Every line of the data, first to last, must be written out unchanged.
===
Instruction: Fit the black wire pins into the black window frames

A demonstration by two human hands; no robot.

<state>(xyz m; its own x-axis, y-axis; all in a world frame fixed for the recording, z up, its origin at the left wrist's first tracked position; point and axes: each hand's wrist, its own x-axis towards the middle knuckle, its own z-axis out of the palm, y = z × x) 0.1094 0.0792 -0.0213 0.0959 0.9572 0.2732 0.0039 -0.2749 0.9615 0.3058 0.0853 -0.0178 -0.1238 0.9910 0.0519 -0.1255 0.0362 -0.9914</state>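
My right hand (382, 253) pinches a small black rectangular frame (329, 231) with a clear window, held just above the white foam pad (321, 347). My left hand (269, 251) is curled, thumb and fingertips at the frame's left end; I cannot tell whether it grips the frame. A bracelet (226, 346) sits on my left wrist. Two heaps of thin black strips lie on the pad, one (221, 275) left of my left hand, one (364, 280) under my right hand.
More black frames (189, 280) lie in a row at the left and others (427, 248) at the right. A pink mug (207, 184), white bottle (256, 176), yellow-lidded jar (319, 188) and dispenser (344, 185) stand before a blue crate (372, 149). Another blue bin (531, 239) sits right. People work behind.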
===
### Exercise result
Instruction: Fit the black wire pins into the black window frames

A demonstration by two human hands; no robot.

<state>(xyz m; its own x-axis, y-axis; all in a world frame fixed for the recording, z up, its origin at the left wrist's first tracked position; point and axes: each hand's wrist, its own x-axis towards the middle knuckle, its own z-axis out of the palm, y = z × x) 0.1094 0.0792 -0.0213 0.0959 0.9572 0.2732 0.0039 -0.2749 0.9615 0.3058 0.0853 -0.0178 -0.1238 0.9910 0.0519 -0.1255 0.0362 -0.9914</state>
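My right hand (382, 253) pinches a small black rectangular frame (329, 231) with a clear window, held just above the white foam pad (321, 347). My left hand (269, 251) is curled, thumb and fingertips at the frame's left end; I cannot tell whether it grips the frame. A bracelet (226, 346) sits on my left wrist. Two heaps of thin black strips lie on the pad, one (221, 275) left of my left hand, one (364, 280) under my right hand.
More black frames (189, 280) lie in a row at the left and others (427, 248) at the right. A pink mug (207, 184), white bottle (256, 176), yellow-lidded jar (319, 188) and dispenser (344, 185) stand before a blue crate (372, 149). Another blue bin (531, 239) sits right. People work behind.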

The output for this exercise is finished.